Eingesperrtes Mädchen: Anklage gegen Großeltern und Mutter
Stand: 28.11.2024, 14:16 Uhr
Im Fall des jahrelang eingesperrten Mädchens in Attendorn müssen sich die Mutter und die Großeltern bald vor Gericht verantworten.
Von Gaby Rosenkranz
Die Mutter ist unter anderem wegen Freiheitsberaubung, Körperverletzung, Misshandlung von Schutzbefohlenen und Verletzung der Fürsorgepflicht angeklagt. Den Großeltern wird Hilfeleistung vorgeworfen. Das bestätigte eine Sprecherin des Siegener Landgerichtes dem WDR.
Das heute zehnjährige Mädchen war vor gut zwei Jahren im September 2022 von der Polizei und dem Jugendamt befreit worden.
Umzug nach Italien vorgetäuscht
Das Mädchen war zwei Jahre alt, als es versteckt und eingesperrt wurde. Zuvor hatte es zwei Verfahren vor dem Amtsgericht in Siegen gegeben. Die Eltern lebten zu diesem Zeitpunkt schon getrennt, der Vater wollte ein gemeinsames Sorgerecht für das Kind. In einem zweiten Verfahren ging es um das Umgangsrecht. In beiden Verfahren soll die Mutter einen Umzug nach Italien vorgetäuscht und dem Vater jeglichen Kontakt verweigert haben.
Kein Kindergarten, keine Schule, kein Arzt
Laut Anklage ist das Mädchen nie in eine Kita oder Schule gegangen. Sämtliche Untersuchungen beim Kinderarzt wurden nicht gemacht. Nach der Befreiung des Kindes stellten Gutachter im Rahmen der Ermittlungen körperliche und psychische Entwicklungsstörungen fest.

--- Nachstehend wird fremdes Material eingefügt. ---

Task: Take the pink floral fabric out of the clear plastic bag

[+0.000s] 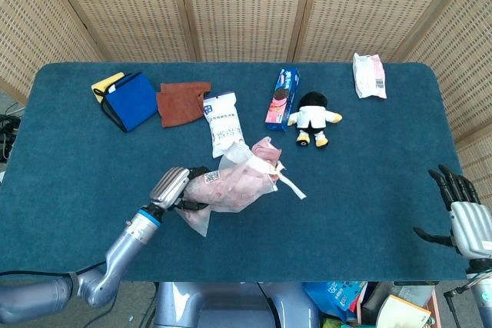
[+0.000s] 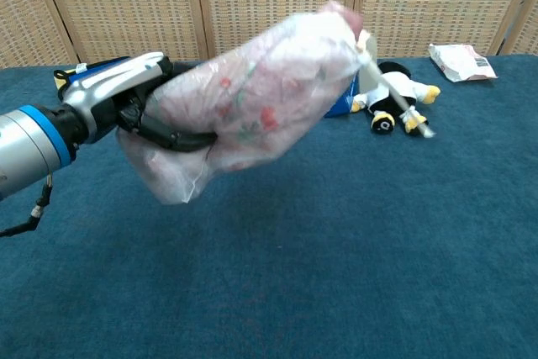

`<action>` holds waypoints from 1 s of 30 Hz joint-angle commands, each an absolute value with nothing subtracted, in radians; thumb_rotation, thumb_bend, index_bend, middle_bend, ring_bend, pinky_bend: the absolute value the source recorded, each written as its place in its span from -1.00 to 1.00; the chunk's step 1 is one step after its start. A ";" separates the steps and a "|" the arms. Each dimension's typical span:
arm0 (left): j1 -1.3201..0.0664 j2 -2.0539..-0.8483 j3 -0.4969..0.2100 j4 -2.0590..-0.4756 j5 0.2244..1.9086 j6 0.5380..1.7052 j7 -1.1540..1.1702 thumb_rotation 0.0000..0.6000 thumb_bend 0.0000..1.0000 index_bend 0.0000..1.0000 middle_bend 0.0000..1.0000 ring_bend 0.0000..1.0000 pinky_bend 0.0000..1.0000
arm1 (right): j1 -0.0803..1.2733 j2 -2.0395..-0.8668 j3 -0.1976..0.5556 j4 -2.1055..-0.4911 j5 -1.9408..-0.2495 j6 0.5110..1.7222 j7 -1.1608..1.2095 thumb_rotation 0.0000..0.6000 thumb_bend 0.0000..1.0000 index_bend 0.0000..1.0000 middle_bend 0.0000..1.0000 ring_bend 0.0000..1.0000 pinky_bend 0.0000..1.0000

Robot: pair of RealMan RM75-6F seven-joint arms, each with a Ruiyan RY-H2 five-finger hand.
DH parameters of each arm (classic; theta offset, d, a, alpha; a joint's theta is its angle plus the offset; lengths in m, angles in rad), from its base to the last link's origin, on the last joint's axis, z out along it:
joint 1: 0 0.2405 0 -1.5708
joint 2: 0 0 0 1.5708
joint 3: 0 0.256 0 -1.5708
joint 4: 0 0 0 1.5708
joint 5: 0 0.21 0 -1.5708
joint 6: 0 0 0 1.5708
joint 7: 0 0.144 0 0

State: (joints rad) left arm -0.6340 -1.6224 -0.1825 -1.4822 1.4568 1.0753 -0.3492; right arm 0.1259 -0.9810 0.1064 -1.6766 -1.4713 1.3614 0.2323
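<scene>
My left hand (image 1: 175,187) (image 2: 134,107) grips the clear plastic bag (image 1: 234,180) (image 2: 252,94) by its closed end and holds it up off the table. The pink floral fabric (image 1: 265,147) (image 2: 345,16) fills the bag and pokes out of the mouth, which points up and to the right. A white drawstring (image 1: 290,187) (image 2: 395,98) dangles from the mouth. My right hand (image 1: 465,217) is open with fingers spread at the table's front right corner, far from the bag; only the head view shows it.
On the blue table (image 1: 369,159) lie a blue pouch (image 1: 129,101), a rust cloth (image 1: 181,102), a white packet (image 1: 225,122), a biscuit box (image 1: 281,97), a plush toy (image 1: 311,117) and a white packet (image 1: 369,74) at the back right.
</scene>
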 commanded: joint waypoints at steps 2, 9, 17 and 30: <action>-0.642 -1.669 -0.155 -1.277 1.701 1.280 -0.628 1.00 -0.15 0.15 0.06 0.00 0.21 | 0.200 -0.847 0.135 -1.739 -1.514 1.264 0.483 1.00 -1.00 -0.84 -1.00 -1.00 -1.00; -0.686 -1.762 -0.150 -1.121 1.747 1.347 -0.694 1.00 -0.15 0.16 0.06 0.00 0.21 | 0.287 -0.718 0.163 -1.796 -1.566 1.169 0.798 1.00 -1.00 -0.68 -1.00 -1.00 -1.00; -0.730 -1.837 -0.152 -1.020 1.744 1.364 -0.706 1.00 -0.15 0.17 0.06 0.00 0.21 | 0.379 -0.626 0.203 -1.867 -1.587 1.095 0.990 1.00 -0.97 -0.53 -1.00 -1.00 -1.00; -0.808 -1.890 -0.177 -0.992 1.709 1.325 -0.661 1.00 -0.15 0.17 0.06 0.00 0.21 | 0.543 -0.592 0.260 -1.970 -1.505 0.896 0.914 1.00 -0.93 -0.49 -0.98 -1.00 -1.00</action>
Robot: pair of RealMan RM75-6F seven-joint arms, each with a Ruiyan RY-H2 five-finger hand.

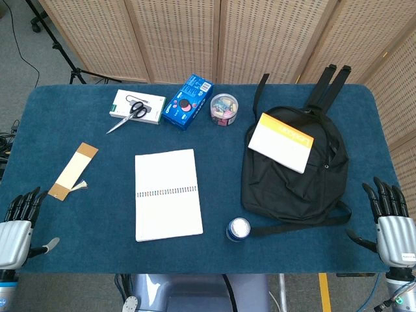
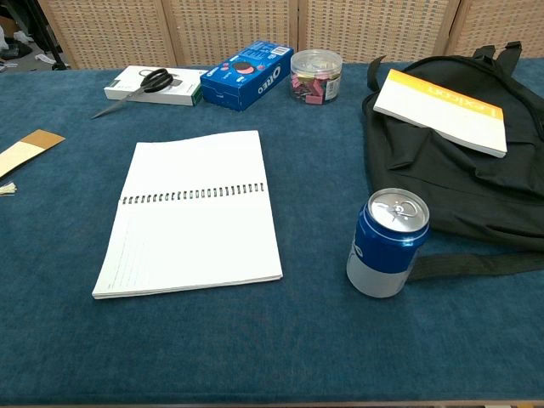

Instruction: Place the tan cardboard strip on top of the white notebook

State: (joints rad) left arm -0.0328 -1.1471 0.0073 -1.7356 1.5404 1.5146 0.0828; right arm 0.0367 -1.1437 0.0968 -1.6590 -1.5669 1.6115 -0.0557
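Nearest the camera in the chest view stands a blue drink can [image 2: 388, 243], upright, just right of the white notebook [image 2: 194, 212], which lies open and flat on the blue table [image 1: 78, 227]. Left of the notebook, well apart from it, the tan cardboard strip [image 1: 73, 171] lies slanted on the cloth. Beyond the notebook sit a white box [image 1: 137, 106] with scissors [image 1: 129, 114] across it, a blue cookie box [image 1: 188, 101] and a clear tub of clips [image 1: 223, 108]. Right of the notebook a black backpack [image 1: 296, 169] carries a white book with an orange edge [image 1: 281, 142]. Both hands rest at the near table edge, holding nothing, fingers spread: left hand [image 1: 18, 227] below the strip, right hand [image 1: 390, 224] beyond the backpack.
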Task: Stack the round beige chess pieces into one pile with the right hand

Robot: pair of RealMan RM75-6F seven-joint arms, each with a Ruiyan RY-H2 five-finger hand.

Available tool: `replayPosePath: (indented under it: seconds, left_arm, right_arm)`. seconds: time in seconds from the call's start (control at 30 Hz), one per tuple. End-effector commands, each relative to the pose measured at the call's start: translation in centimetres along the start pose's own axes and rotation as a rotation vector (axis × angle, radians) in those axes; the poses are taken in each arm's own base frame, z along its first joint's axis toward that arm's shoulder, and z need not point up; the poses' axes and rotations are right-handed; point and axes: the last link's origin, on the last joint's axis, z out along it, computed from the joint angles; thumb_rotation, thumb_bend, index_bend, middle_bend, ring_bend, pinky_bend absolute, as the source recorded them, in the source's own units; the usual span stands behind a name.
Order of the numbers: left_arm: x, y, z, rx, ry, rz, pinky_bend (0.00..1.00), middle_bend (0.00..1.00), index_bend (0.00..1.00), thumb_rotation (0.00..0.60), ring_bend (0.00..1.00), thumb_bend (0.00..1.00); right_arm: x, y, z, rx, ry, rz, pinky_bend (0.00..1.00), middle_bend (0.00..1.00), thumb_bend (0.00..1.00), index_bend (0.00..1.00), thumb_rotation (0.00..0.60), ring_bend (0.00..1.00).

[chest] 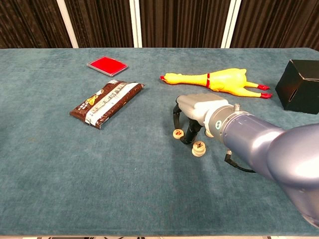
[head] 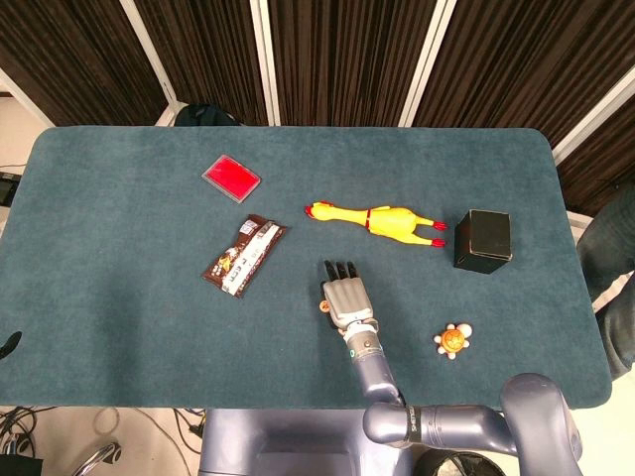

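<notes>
My right hand (chest: 195, 115) hangs palm-down over the pieces, fingers (chest: 191, 133) pointing at the cloth; whether they pinch anything I cannot tell. Just under its fingertips on the outer side lies a single piece (chest: 177, 133); just beside them, nearer me, sits a short stack (chest: 199, 149). I judge these discs light, hard and smooth, likely to slip, so I'd pinch one across its rim and lower it flat. They are round, beige, with red characters on top. The chicken (chest: 214, 80) lies well beyond.
</notes>
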Motion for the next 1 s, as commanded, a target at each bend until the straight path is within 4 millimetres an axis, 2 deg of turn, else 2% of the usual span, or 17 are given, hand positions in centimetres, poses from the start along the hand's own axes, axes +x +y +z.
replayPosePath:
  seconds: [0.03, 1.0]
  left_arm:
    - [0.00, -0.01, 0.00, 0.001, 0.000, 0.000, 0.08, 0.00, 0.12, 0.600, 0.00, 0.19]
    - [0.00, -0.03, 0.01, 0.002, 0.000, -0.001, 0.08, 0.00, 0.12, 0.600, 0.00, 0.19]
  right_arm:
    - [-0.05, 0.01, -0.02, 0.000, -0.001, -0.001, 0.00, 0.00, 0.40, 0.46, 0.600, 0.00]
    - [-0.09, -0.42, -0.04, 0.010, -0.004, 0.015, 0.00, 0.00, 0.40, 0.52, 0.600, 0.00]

Zahlreiche anonyme Hinweise
Das Olper Kreisjugendamt hatte anonyme Briefe und Hinweise bekommen, dass in dem Haus etwas nicht stimmte. Laut Jugendamt reichten diese aber nicht als Beweise, um dem Ganzen nachzugehen. Trotzdem laufen gegen eine mittlerweile pensionierte Mitarbeiterin Ermittlungen wegen Freiheitsberaubung und Körperverletzung im Amt durch Unterlassen.
Erst als die Behörden in Italien bestätigten, dass die Mutter nie an der angegebenen Adresse gewohnt hat, verschaffte sich das Jugendamt zusammen mit der Polizei Zutritt zu dem Haus und befreite das Mädchen.
Großeltern mitangeklagt
Die Großeltern sind – so heißt es juristisch – wegen Hilfeleistung angeklagt. Ihnen wird zur Last gelegt, dass sie ihr Haus „zur Verfügung“ gestellt haben, um das Mädchen zu verstecken. Und, dass sie die Lüge der Mutter, das Kind lebe in Italien, draußen verbreitet haben. Dass es überhaupt zu einer Anklage in diesem Fall kommen würde, war lange unklar. Laut zuständigem Staatsanwalt waren weder die Mutter noch die Großeltern bereit etwas zu sagen. Die heute 10-Jährige durfte nicht gehört werden. "Der gerichtlich bestellte Ergänzungspfleger hat nach eingehender Prüfung seine Zustimmung nicht erteilt," erklärte der zuständige Oberstaatsanwalt dem WDR in einer schriftlichen Stellungnahme.
Wann der Prozess stattfindet steht noch nicht fest. Das Mädchen lebt jetzt bei einer Pflegefamilie in Attendorn, es soll ihm besser gehen.